Exodus
- Logo
- Publishers: Glutton Creeper Games
- Publication: 2008
- Genres: Science fiction, post-apocalyptic
- Systems: d20, OGL Modern

= Exodus (role-playing game) =

Tabletop role-playing game

Exodus is a 2008 post-apocalyptic role-playing game developed and published by Glutton Creeper Games using the d20/OGL system. The game was originally set in the Fallout universe, but due to legal complications with the creator of the original Fallout intellectual property Interplay Entertainment, and Fallouts current copyright holder Bethesda Softworks, the license for the intellectual property was revoked. The final released product excludes all references to the Fallout intellectual property, though it retained a post-apocalyptic theme and most of its common elements with the Fallout setting.

== Background ==
Glutton Creeper Games obtained a license from Interplay to create a Fallout pen and paper role-playing game based on the d20 Modern system in 2006. Legal complications arose in mid-2007, when Bethesda Softworks' lawyers claimed Interplay was unable to license a role-playing game, and annulled the license deal.
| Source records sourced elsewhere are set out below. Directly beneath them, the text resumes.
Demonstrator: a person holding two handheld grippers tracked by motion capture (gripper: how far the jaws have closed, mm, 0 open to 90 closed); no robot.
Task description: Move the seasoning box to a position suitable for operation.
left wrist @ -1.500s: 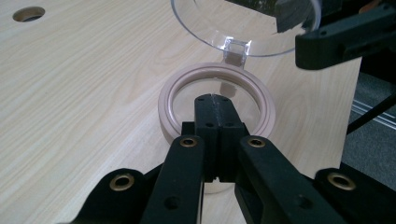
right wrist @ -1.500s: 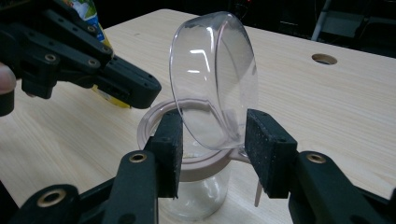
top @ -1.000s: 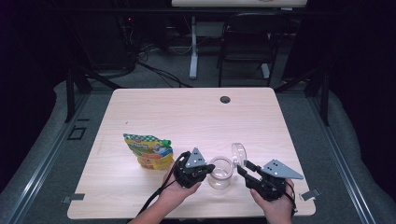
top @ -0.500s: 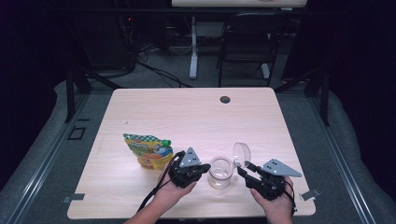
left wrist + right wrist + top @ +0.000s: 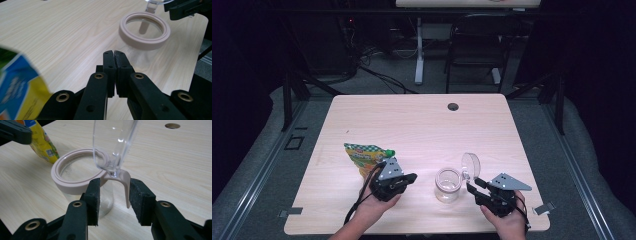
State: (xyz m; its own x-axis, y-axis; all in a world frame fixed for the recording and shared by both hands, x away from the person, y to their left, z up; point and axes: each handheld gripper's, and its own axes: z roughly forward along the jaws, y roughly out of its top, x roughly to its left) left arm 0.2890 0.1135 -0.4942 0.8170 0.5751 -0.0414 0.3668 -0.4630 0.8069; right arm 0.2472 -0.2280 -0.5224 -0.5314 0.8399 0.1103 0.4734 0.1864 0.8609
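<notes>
A clear jar [image 5: 448, 185] with a pinkish rim [image 5: 75, 185] stands near the table's front edge, its clear hinged lid [image 5: 471, 162] flipped up. My right gripper [image 5: 115, 195] straddles the lid's pink hinge tab [image 5: 123, 182]; its jaws have just opened a little and I see no firm press on the tab. My left gripper [image 5: 114, 53] is shut with nothing between its jaws and points at the jar rim [image 5: 144, 30] from the left. In the high view the left gripper [image 5: 411, 178] sits just right of a yellow-green snack bag [image 5: 362, 157], with the right gripper [image 5: 472, 186] by the jar.
The wooden table [image 5: 422, 125] has a round cable hole [image 5: 453, 106] near its far edge. A chair [image 5: 477, 45] and a desk leg [image 5: 418, 50] stand on the floor beyond it. The bag's blurred corner [image 5: 20, 85] fills the lower left of the left gripper view.
My left gripper has moved left, away from the jar and over to the snack bag. The right hand, jar and lid have stayed in place.
</notes>
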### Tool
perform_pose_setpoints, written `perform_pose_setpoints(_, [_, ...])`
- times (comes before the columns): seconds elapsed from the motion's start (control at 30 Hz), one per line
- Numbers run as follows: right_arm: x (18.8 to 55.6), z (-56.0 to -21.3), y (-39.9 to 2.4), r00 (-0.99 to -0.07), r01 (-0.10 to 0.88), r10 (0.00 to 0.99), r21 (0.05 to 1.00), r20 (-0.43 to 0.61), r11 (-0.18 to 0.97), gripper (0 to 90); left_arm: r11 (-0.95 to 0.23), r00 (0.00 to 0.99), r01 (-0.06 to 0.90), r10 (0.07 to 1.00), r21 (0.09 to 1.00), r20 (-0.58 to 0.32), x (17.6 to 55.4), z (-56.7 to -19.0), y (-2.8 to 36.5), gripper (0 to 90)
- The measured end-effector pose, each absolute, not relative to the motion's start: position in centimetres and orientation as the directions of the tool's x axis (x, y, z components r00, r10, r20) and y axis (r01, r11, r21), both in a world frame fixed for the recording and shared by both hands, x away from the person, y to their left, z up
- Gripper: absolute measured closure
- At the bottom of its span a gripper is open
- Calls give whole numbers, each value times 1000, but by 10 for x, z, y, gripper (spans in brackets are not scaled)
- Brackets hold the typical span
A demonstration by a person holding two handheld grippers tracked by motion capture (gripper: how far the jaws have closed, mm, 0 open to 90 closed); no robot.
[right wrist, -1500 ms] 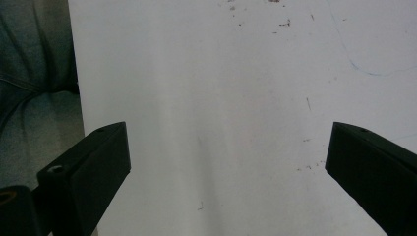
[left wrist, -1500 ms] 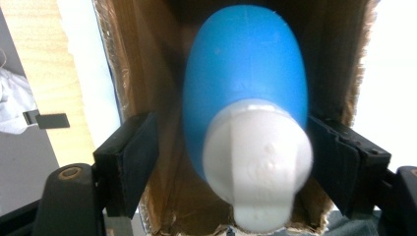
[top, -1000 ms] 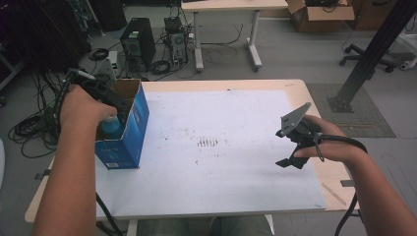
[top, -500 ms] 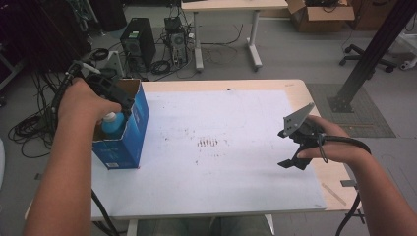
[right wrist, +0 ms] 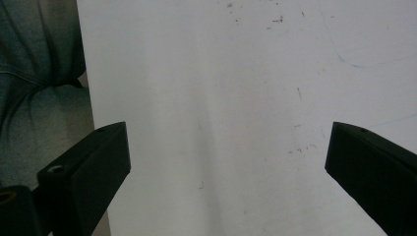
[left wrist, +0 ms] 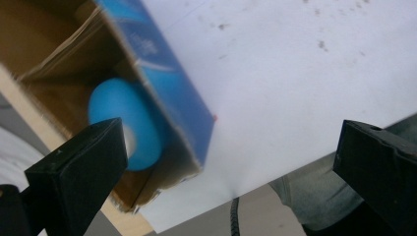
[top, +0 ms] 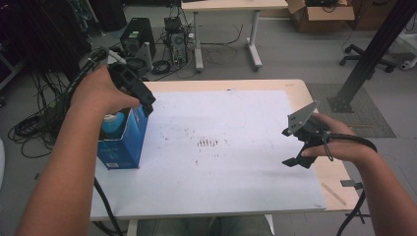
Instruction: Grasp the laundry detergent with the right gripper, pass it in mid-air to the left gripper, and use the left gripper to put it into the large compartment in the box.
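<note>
Left gripper point(top: 142, 101), jaws having just been opening and now wide with nothing between, is hovering above the box point(top: 123, 142) at the counter's point(top: 236, 196) nine o'clock; a blue bottle point(top: 112, 123) is standing inside. Right gripper point(top: 297, 147) is gaping, empty.

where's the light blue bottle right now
The light blue bottle stands inside the open blue box at the table's left edge in the high view, just below the left tool, whose jaws are open and empty.
</note>
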State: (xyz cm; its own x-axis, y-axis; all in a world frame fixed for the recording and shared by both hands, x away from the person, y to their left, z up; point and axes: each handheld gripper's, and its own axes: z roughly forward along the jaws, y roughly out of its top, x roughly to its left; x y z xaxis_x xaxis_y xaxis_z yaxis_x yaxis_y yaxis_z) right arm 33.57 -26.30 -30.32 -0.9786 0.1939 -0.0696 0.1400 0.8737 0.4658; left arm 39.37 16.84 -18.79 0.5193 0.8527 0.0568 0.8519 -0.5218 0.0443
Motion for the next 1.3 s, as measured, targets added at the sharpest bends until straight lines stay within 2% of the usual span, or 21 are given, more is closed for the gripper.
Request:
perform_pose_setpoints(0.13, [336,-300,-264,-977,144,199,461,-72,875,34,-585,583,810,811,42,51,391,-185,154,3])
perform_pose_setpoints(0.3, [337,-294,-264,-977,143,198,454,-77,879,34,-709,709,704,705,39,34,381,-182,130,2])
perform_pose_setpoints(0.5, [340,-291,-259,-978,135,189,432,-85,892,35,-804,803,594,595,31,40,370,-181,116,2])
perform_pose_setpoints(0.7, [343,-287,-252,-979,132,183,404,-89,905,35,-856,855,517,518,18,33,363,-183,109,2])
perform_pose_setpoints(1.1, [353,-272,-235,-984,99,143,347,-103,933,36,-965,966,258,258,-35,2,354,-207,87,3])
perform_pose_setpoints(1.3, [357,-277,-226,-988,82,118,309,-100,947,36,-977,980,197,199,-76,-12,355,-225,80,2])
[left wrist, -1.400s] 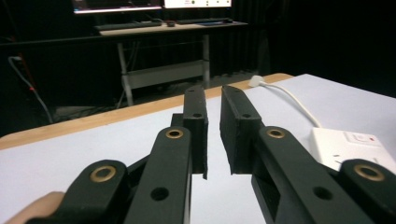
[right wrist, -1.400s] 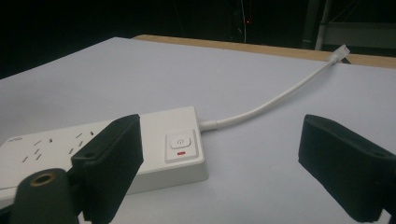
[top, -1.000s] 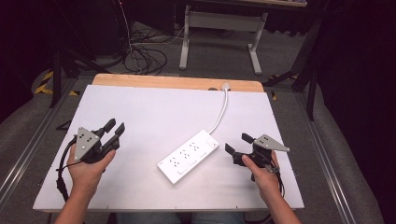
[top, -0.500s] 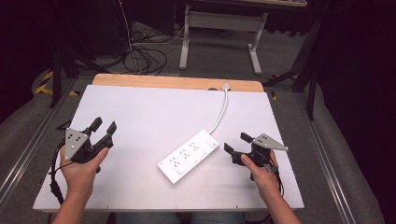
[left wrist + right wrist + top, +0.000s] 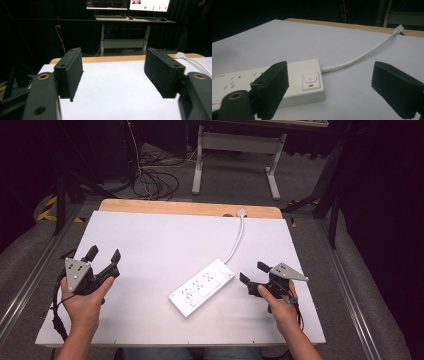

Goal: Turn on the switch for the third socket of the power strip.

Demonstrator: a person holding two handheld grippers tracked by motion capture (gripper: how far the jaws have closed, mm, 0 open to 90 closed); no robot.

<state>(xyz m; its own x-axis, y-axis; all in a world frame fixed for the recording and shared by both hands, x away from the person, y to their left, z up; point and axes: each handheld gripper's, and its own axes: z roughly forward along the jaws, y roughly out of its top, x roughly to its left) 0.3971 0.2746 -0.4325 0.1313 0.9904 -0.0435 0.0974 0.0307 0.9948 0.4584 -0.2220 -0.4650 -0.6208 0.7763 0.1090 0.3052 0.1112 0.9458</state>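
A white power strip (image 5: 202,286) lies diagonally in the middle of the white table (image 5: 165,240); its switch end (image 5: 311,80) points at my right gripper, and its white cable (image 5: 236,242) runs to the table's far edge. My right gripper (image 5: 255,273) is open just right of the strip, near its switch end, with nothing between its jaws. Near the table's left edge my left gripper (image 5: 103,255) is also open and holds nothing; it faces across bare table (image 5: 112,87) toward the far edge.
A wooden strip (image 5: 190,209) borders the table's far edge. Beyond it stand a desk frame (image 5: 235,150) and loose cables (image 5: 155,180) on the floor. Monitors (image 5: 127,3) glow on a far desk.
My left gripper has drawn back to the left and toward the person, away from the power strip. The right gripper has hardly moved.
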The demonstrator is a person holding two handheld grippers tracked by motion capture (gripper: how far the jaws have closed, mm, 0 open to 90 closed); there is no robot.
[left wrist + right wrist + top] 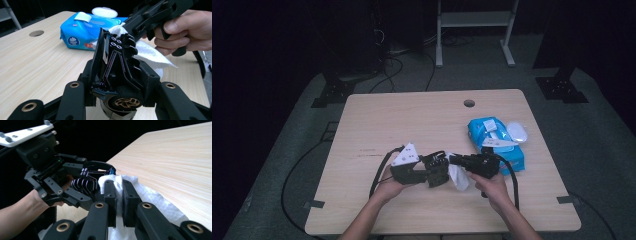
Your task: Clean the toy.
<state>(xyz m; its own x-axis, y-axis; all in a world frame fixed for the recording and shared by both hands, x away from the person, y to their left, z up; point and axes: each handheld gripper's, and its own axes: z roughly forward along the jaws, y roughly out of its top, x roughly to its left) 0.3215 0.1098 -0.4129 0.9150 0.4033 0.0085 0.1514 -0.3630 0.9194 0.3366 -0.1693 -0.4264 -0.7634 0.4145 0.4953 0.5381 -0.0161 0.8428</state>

Glutton Creeper Games reworked the project into Exodus, removed all references to the Fallout franchise, and released the game in 2008. In spite of this, Exodus retained several concepts similar to the Fallout franchise with regards to its post-apocalyptic setting.

In 2009, Glutton Creeper Games and Interplay came to a settlement over the license dispute. Glutton Creeper Games became a subsidiary of 4 Hour Games by 2014, and the sourcebooks for Exodus were offered for sale on 4 Hour Games' website for a time.

== Premise ==
Exodus is set in southwest United States in the year 2042. The backstory of Exodus encompass an alternative history of 20th century from 1939 to 2012, which is the year of nuclear war's outbreak. In December 2012, on the winter solstice, a date prophesied by the Maya as the end of evolution, a date prophesied by Nostradamus as World's End, man chose to evolve by the process of natural selection through self extermination from nuclear fallout. The decade long war on terror escalated to a series of short events between many warring nations that ravaged the known world on all sides, forcing humanity into an "exodus" that would last 20 years before survivors could return from fallout shelters to the ruins of civilization and start a new era of human civilization.

==Reception==
Writing for Flamesrising.com, Megan Robertson gave a positive review for Exodus, praising its post-apocalyptic Southwest United States setting, Mayan-inspired backstory, sound role-playing game mechanics, and adequate product support. Jim Moreno from Geek and Sundry included it in his list of Fallout-inspired tabletop RPGs to try.